Bausch + Lomb unit ISTA Pharmaceuticals will pay $33.5 million in fines after pleading guilty to fraud and violations of the United States Federal Anti-Kickback Statute for conspiracy. The U.S. Food and Drug Administration approved of ISTA’s non-steroidal anti-inflammatory Xibrom for treatment of pain and inflammation following cataract surgery. But according to the Justice Department, between 2005 and 2010, ISTA employees promoted use of the drug for the treatment and prevention of cystoid macular edema, as well as for pain and inflammation after Lasik and glaucoma surgeries, indications not approved by the FDA. ISTA admitted telling employees not to leave a paper trail in their notes or in physicians’ offices and that physicians were financially rewarded for prescribing off-label use of Xibrom. Under the terms of the plea agreement, ISTA will pay $18.5 million, including a criminal fine of $16.1 million for the conspiracy to introduce misbranded Xibrom into interstate commerce, $500,000 for the conspiracy to violate the anti-kickback statute, and $1,850,000 in asset forfeiture. The company will also pay $15 million to the federal government and states for civil settlement claims arising from the marketing of Xibrom and resultant false claims that were submitted to government health care programs.

GlaxoSmithKline’s Discovery Fast Track competition was deemed inappropriate for University of California, Los Angeles research faculty due to the university’s intellectual property concerns. GSK designed the competition to speed translational research from academic labs into new therapies. But university officials objected to the elimination of initial contract negotiations between academic researchers and the company. Researchers in the contest would have turned over their ideas directly to GSK so the company could screen them for development potential. According to GSK, initial contract negotiations “are often perceived as the biggest bottleneck in the pharma/academia collaborative process.” UCLA’s vice chancellor for research James Economou and executive director of entrepreneurship Brendan Rauw see a different issue. They advised university faculty that the terms and conditions of the competition “do not adhere” to University of California policies and that participating in the competition would violate university policies and faculty obligations. “We are trying, as a university, to be open for industry and find opportunities for increased collaboration. But there is a balance there,” says Rauw. “We had to make a decision that this went too far.”

The U.S. Food and Drug Administration rejected Valeant Pharmaceutical’s new drug application for efinaconazole, a treatment for nail fungus. The rejection was based on concerns regarding the chemistry, manufacturing, and control of the container closure used. Valeant said the issues can be handled in a timely fashion and is working on a response to the FDA. The global pharmaceutical company manufactures a wide variety of generic, over-the-counter, and specialty drugs.

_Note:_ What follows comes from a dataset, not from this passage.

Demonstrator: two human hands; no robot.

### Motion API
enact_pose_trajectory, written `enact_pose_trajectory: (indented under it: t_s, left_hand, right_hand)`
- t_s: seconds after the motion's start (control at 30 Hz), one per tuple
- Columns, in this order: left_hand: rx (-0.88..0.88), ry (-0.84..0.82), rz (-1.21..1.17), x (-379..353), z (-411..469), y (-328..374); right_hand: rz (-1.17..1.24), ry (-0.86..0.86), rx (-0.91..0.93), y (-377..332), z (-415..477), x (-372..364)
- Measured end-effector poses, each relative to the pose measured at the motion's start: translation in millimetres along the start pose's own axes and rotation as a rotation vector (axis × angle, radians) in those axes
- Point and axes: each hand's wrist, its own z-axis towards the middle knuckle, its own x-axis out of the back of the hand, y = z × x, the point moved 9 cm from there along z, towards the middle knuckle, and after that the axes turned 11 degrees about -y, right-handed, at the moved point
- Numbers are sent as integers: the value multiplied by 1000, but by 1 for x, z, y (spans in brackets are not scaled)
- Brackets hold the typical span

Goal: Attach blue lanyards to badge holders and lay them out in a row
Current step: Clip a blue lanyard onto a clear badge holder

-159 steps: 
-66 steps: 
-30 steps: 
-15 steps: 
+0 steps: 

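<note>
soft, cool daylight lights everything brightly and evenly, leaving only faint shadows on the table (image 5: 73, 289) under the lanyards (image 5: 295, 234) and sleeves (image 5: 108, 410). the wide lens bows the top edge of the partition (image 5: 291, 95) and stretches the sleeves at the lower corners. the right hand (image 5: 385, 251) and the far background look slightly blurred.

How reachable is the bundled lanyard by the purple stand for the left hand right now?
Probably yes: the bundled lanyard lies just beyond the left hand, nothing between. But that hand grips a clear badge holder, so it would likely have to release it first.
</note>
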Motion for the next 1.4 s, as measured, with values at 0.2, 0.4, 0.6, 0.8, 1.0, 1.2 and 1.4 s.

Four teams from multiple institutions tried and failed to replicate results from a highly publicized 2012 study on the use of a T-cell lymphoma drug for the treatment of Alzheimer’s disease. The original work, published in Science, showed that in a mouse model of Alzheimer’s, mice treated with bexarotene showed reduced plaques and rapid reversal of the pathological, cognitive and memory deficits related to Alzheimer’s and that this effect was likely due to increased expression of apolipoprotein E and subsequent increased clearance of cellular beta-amyloid. “Anecdotally, we have all heard that physicians are treating their Alzheimer's patients with bexarotene, a cancer drug with severe side effects,” said Robert Vassar, a professor of cell and molecular biology at Northwestern University’s Feinberg School of Medicine and co-author of the new report discrediting the original research. “This practice should be ended immediately, given the failure of three independent research groups to replicate the plaque-lowering effects of bexarotene.” Marketed as Targretin, bexarotene is a retinoid that selectively activates retinoid X receptors primarily located in the liver and kidney. It was approved in 1999 for cutaneous T cell lymphoma.